INDOPOLITIKA – Ancaman megathrust di wilayah Indonesia kembali menjadi sorotan sejak tahun 2024 lalu, dan baru-baru ini Badan Riset dan Inovasi Nasional (BRIN) merilis hasil riset terbaru mengenai potensi megathrust yang dapat meledak kapan saja.
Fokus utama dari riset ini adalah kawasan Selat Sunda dan Pantai Selatan Jawa yang dianggap sebagai zona merah megathrust.
Peneliti dari Pusat Riset Kebencanaan Geologi BRIN, Nuraini Rahma, menjelaskan bahwa hasil riset menunjukkan segmen megathrust di selatan Jawa, termasuk Selat Sunda, menyimpan energi tektonik besar yang berpotensi menyebabkan gempa dengan kekuatan magnitudo 8,7 hingga 9,1.
Berdasarkan simulasi yang dilakukan oleh BRIN bersama tim peneliti dari berbagai institusi, jika tsunami terjadi, ketinggian gelombang bisa mencapai 20 meter di pesisir selatan Jawa, 3 hingga 15 meter di Selat Sunda, dan sekitar 1,8 meter di pesisir utara Jakarta.
“Potensi megathrust ini dapat memicu gempa besar dan tsunami, yang akan menjalar melalui Selat Sunda hingga Jakarta dengan waktu kedatangan sekitar 2,5 jam,” ujar Rahma dalam keterangannya yang dikutip dari situs BRIN, Minggu (5/1/2025).

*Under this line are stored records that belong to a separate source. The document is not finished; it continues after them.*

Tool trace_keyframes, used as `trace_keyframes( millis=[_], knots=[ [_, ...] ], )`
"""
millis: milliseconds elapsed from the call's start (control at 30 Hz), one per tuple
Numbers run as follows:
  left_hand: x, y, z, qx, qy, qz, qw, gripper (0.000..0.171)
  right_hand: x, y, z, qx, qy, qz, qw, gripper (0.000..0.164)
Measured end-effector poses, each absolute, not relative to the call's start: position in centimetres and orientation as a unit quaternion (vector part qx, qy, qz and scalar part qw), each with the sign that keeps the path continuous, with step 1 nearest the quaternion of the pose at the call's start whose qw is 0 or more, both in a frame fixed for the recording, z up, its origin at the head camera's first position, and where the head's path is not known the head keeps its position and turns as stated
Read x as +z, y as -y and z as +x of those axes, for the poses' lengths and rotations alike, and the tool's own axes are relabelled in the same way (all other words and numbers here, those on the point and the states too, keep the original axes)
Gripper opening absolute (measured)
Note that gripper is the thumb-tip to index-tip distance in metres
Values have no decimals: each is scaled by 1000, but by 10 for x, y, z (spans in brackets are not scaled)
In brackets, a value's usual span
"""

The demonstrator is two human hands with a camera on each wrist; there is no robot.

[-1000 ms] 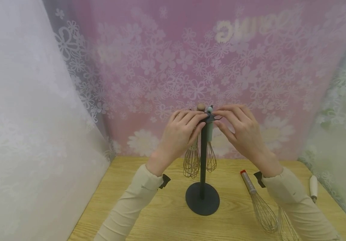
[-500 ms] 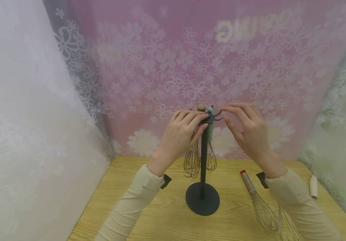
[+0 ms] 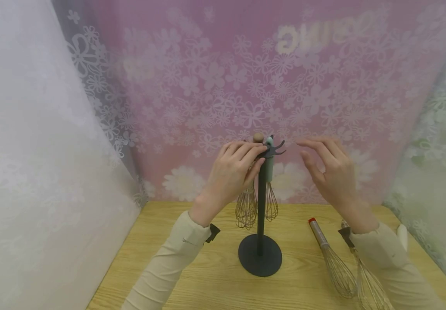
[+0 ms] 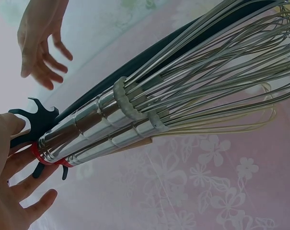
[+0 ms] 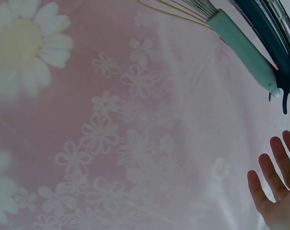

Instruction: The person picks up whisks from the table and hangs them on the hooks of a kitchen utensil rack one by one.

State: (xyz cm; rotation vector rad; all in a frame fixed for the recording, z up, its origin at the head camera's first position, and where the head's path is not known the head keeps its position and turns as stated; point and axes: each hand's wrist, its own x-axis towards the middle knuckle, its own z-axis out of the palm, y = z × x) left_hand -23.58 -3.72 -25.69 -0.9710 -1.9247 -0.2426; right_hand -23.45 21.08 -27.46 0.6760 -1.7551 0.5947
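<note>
Left hand (image 3: 230, 170): fingers grip top of stand (image 3: 260, 215), mid-frame. Right hand (image 3: 335, 172): fingers loose, holding nothing, apart from hooks (image 3: 275, 150). I judge stand stiff, top-heavy with whisks (image 4: 87, 120) hung; I'd steady it at base (image 3: 261, 266).

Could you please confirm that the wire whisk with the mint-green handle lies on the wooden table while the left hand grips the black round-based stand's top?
Not quite: the green-handled wire whisk hangs from the black stand, as the head view shows; the left hand does grip the stand's top.
</note>
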Motion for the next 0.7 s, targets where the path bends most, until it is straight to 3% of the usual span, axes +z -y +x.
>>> trace_keyframes(
  millis=[333, 567, 700],
  knots=[
    [-260, 38, -236, -104, 786, -394, 465, 28, -306, -231, -247, 235, 759, 287, 534, 53],
    [-261, 36, -236, -113, 780, -394, 473, 26, -328, -247, -253, 250, 795, 271, 482, 24],
    [-262, 34, -236, -115, 779, -393, 475, 25, -341, -258, -261, 250, 818, 251, 453, 17]
  ],
)
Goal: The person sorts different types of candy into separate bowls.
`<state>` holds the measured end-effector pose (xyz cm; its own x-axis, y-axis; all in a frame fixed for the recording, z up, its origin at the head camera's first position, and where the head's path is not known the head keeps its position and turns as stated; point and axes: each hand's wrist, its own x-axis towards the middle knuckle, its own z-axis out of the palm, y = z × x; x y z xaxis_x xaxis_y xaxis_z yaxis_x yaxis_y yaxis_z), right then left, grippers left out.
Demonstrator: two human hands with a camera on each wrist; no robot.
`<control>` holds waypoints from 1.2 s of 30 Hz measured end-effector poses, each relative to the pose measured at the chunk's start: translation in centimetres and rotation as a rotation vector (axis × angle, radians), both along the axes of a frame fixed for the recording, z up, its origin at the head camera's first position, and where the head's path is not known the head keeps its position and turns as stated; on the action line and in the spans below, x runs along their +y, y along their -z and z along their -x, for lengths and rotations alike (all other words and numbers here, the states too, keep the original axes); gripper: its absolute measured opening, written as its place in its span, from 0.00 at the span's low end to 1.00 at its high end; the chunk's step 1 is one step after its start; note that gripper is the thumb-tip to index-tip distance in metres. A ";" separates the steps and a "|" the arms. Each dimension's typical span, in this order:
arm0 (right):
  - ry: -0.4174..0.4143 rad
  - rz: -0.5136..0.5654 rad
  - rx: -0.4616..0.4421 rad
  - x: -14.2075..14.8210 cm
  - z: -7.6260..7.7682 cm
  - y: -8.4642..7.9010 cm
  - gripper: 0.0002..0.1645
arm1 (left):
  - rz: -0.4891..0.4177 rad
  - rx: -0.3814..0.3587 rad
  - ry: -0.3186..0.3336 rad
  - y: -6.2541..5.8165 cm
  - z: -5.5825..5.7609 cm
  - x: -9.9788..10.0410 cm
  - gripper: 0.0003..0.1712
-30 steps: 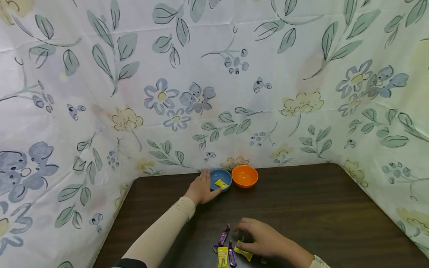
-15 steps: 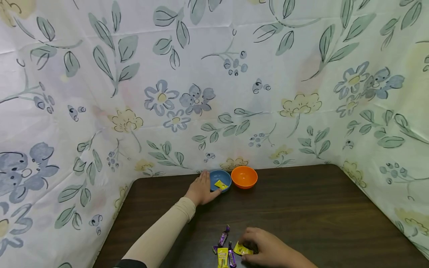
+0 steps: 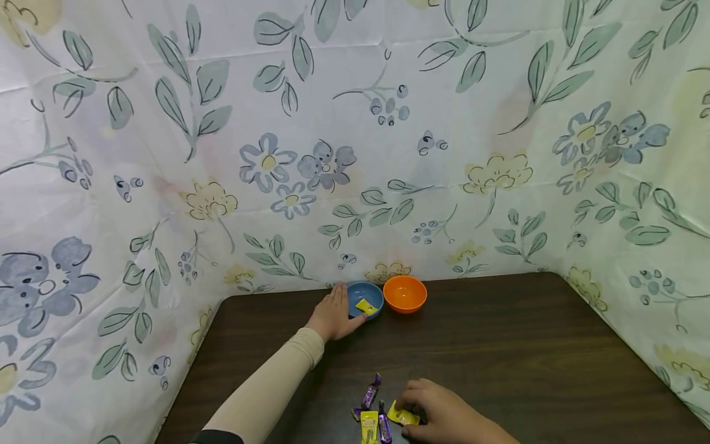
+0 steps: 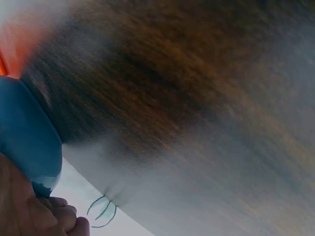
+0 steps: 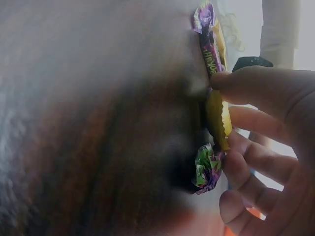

Penelitian juga menunjukkan bahwa fenomena serupa pernah terjadi dalam sejarah, seperti tsunami Pangandaran pada tahun 2006 yang dipicu oleh pergerakan tanah bawah laut di dekat Nusa Kambangan.
Nuraini Rahma menambahkan bahwa energi yang terjebak di zona subduksi selatan Jawa terus bertambah seiring waktu.
Jika energi ini dilepaskan sekaligus, gempa besar dan tsunami dapat terjadi, berdampak tidak hanya pada pesisir selatan Jawa, tetapi juga wilayah pesisir lainnya.
Selain itu, di daerah perkotaan seperti Jakarta, yang memiliki kepadatan penduduk tinggi dan tanah yang cenderung memperbesar goncangan, upaya mitigasi gempa menjadi sangat penting, termasuk retrofitting atau penguatan struktur bangunan.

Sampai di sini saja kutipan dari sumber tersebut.